In the years immediately following this decree, whole “divisions” from the countryside and the cities were sent off to cultivate the islands of Gulag in place of the natives who had died off there. True, these waves were processed through the police and the ordinary courts, and did not clog the channels of State Security, which, even without them, were overstrained in the postwar years.

Stalin’s new line, suggesting that it was necessary, in the wake of the victory over fascism, to jail more people more energetically and for longer terms than ever before, had immediate repercussions, of course, on political prisoners.

The year 1948-1949, notable throughout Soviet public life for intensified persecution and vigilance, was marked by one tragicomedy hitherto unheard of even in Stalinist antijustice—that of the repeaters.

That is what, in the language of Gulag, they called those still undestroyed unfortunates of 1937 vintage, who had succeeded in surviving ten impossible, unendurable years, and who in 1947-1948, had timidly stepped forth onto the land of freedom… worn out, broken in health, but hoping to live out in peace what little of their lives remained. But some sort of savage fantasy (or stubborn malice, or unsated vengeance) pushed the Victorious Generalissimo into issuing the order to arrest all those cripples over again, without any new charges! It was even disadvantageous, both economically and politically, to clog the meat grinder with its own refuse. But Stalin issued the order anyway. Here was a case in which a historical personality simply behaved capriciously toward historical necessity.

And so it was necessary to take all of them though they had hardly had a chance to attach themselves to new places or new families. They were rounded up with much the same weary indolence they themselves now returned with. They knew beforehand the whole way of the cross ahead. They did not ask “What for?” And they did not say to their families: “I’ll be back.” They put on their shabbiest rags, poured some makhorka into their camp tobacco pouches, and went off to sign the deposition. (Only one question: “Are you the one who was in prison?” “Yes.” “Take ten more.”)

At this point the Autocrat decided it wasn’t enough to arrest just those who had survived since 1937! What about the children of his sworn enemies? They, too, must be imprisoned! They were growing up, and they might have notions of vengeance. (He may have had a heavy dinner and had a nightmare about those children.) They went through the lists,-looked around, and arrested children—but not very many. They arrested the children of the purged army commanders, but not all the children of Trotskyites. And so the wave of the vengeful children came into being. (Among such children were seventeen-year-old Lena Kosaryeva and thirty-five-year-old Yelena Rakovskaya.)

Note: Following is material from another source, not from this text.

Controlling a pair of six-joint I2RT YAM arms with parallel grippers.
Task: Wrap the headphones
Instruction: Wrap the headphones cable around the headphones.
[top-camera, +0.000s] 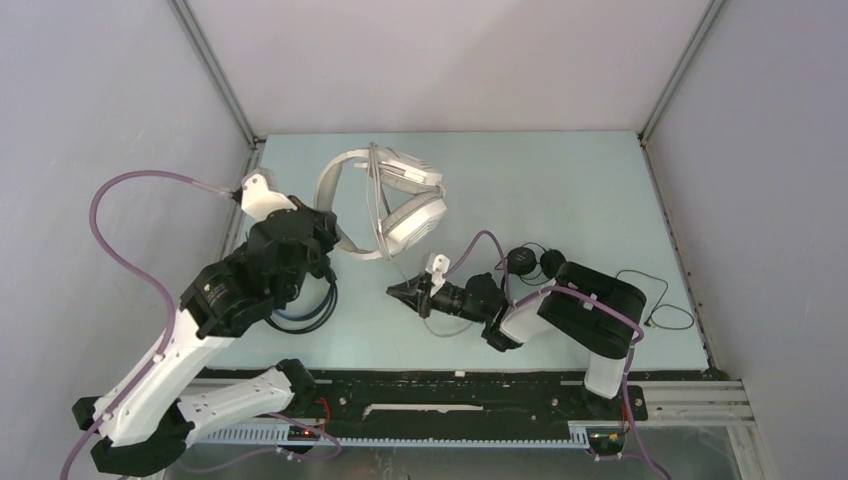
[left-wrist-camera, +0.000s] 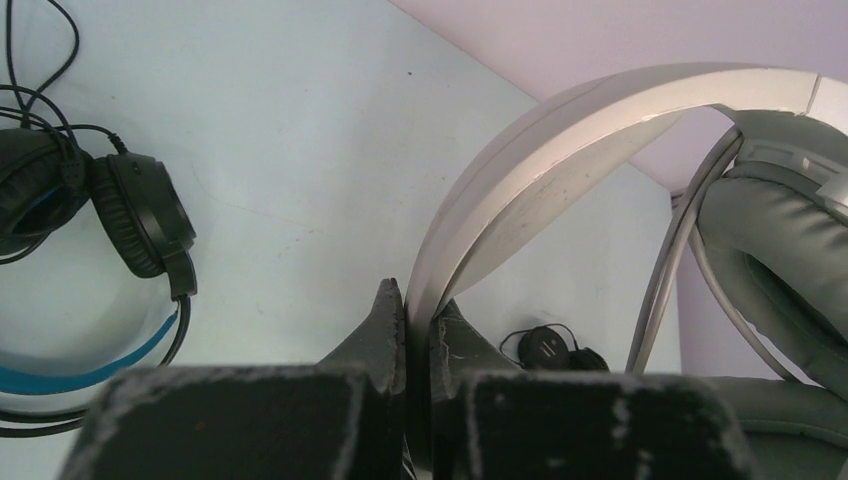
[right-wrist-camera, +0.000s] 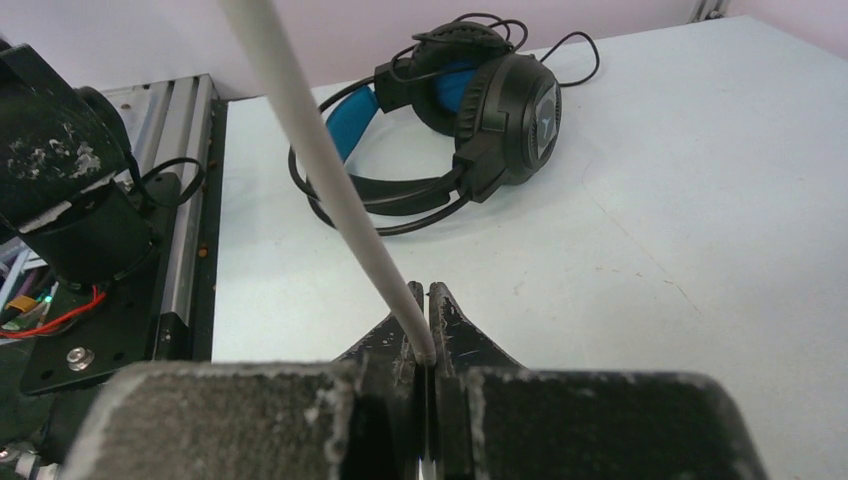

By 1948, after the great European displacement, Stalin had succeeded once again in tightly barricading himself in and pulling the ceiling down closer to him: in this reduced space he had recreated the tension of 1937.

And so in 1948, 1949, and 1950 there flowed past:

• Alleged spies (ten years earlier they had been German and Japanese, now they were Anglo-American).

• Believers (this wave non-Orthodox for the most part).

• Those geneticists and plant breeders, disciples of the late Vavilov and of Mendel, who had not previously been arrested.

• Just plain ordinary thinking people (and students, with particular severity) who had not been sufficiently scared away from the West. It was fashionable to charge them with:

• VAT—Praise of American Technology;

• VAD—Praise of American Democracy; and

• PZ—Toadyism Toward the West.

These waves were not unlike those of 1937, but the sentences were different. The standard sentence was no longer the patriarchal ten-ruble bill, but the new Stalinist twenty-five. By now the tenner was for juveniles.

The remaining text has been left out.